The appropriate number of platelets in prophylactic platelet transfusion has been assessed in two randomized controlled trials. The PRADO trial compared three different doses (low: 1.1 × 10¹¹/m², medium: 2.2 × 10¹¹/m², high: 4.4 × 10¹¹/m²) of platelets with the risk of WHO grade 2 bleeding [6]. This study demonstrated that there was no significant difference in the incidence of major bleeding among three-dose groups, while the number of platelet transfusions given was significantly higher in the low-dose group. This finding suggests that higher doses do not result in higher preventive effect on bleeding; however, it reduces the number of platelet transfusion, which has the advantage of longer intervals between transfusions and of reduced chance of transfusion-associated adverse effects. Another trial, STOP study, evaluated two different doses (low: 1.5–2.9 × 10¹¹ platelets/product, high: 3.0–6.0 × 10¹¹) of platelet transfusion in patients with chemotherapy-induced thrombocytopenia [26]. Even though the numbers of patients with grade 2 or higher bleeding was comparable in the two groups, the trial was stopped early when 5% of the patients with low dose had grade 4 bleeding. In ITP, there is no study comparing different platelet doses.
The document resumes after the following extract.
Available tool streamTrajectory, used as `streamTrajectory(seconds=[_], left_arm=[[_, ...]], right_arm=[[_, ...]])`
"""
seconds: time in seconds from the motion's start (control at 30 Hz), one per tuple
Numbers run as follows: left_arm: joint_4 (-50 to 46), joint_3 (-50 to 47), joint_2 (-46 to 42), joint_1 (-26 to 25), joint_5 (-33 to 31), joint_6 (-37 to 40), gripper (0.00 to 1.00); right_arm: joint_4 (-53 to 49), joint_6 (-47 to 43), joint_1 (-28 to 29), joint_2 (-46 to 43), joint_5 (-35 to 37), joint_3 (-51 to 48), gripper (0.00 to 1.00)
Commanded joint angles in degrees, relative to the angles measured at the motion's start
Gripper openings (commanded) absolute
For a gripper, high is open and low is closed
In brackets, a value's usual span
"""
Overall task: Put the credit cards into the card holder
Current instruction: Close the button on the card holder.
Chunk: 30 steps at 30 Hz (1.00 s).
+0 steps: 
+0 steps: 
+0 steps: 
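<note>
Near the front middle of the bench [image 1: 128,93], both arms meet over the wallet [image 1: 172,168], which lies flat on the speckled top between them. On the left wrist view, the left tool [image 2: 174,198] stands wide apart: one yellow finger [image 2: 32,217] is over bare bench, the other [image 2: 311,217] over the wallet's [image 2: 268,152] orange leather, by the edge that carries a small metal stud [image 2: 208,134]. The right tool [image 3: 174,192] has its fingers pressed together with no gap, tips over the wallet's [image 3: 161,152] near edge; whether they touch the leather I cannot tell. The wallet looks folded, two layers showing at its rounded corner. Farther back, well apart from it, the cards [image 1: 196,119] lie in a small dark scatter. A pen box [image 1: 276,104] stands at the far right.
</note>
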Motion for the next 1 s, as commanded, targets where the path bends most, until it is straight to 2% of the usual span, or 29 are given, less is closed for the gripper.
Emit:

The efficacy of platelet transfusion in the management of ITP remains obscure. Transfused platelets have a shortened survival in ITP, and it is thus questionable whether transfused platelets effectively contribute to hemostatic plug formation at the bleeding site [27, 28]. On the other hand, successful treatment of platelet transfusion alone or in combination with intravenous immunoglobulin (IVIG) has been reported [29–32]. Salama et al. [30] reported that ten patients with refractory ITP and bleeding or a high bleeding risk received platelet transfusion, resulting in an increase in the platelet count to 84–157 × 10³/μL and the cessation of bleeding in all patients without any serious adverse effects. Spahr and Rodgers [31] reported that 40 patients were treated with prolonged infusions of IVIG (1 g/kg by continuous infusion over 24 h) and concurrent platelets (1 apheresis unit every 8 h), resulting in an increase in the platelet count >50,000/μL in 62.7% of patients and clinical improvement in bleeding. These studies suggest that platelet transfusion may have clinical benefit for ITP patients with severe active bleeding or surgical procedures. However, there is no randomized controlled study of platelet transfusion in ITP. In a nationwide survey in the United States, 25.8% of inpatients with ITP received platelet transfusion [33]. Although the efficacy of platelet transfusion in these patients was not reported, this survey demonstrated no adverse thrombotic event associated with platelet transfusion in ITP. Platelet transfusion can be thus used as therapeutic transfusion in ITP patients with life-threatening bleeding or emergent surgical procedures. However, prophylactic platelet transfusion to ITP patients with severe thrombocytopenia but no major active bleeding should not be recommended.

Platelet transfusion may be considered before splenectomy in ITP patients refractory to steroids and IVIG. In ITP patients with platelet counts <10–20 × 10³/μL who underwent laparoscopic splenectomy, retrospective analysis of operative outcomes including blood loss and operative time between patients with and without platelet transfusion showed no significant difference between the two groups [34, 35]. The main cause of the increase in intraoperative blood loss was unexpected bleeding from splenic capsular tears during manipulation or from venous branches near the hilum [34]. In addition, platelet count may increase rapidly to a safe level. Based on these findings, laparoscopic splenectomy can be a safe and feasible procedure in ITP patients with platelet count less than 10 × 10³/μL without platelet transfusion.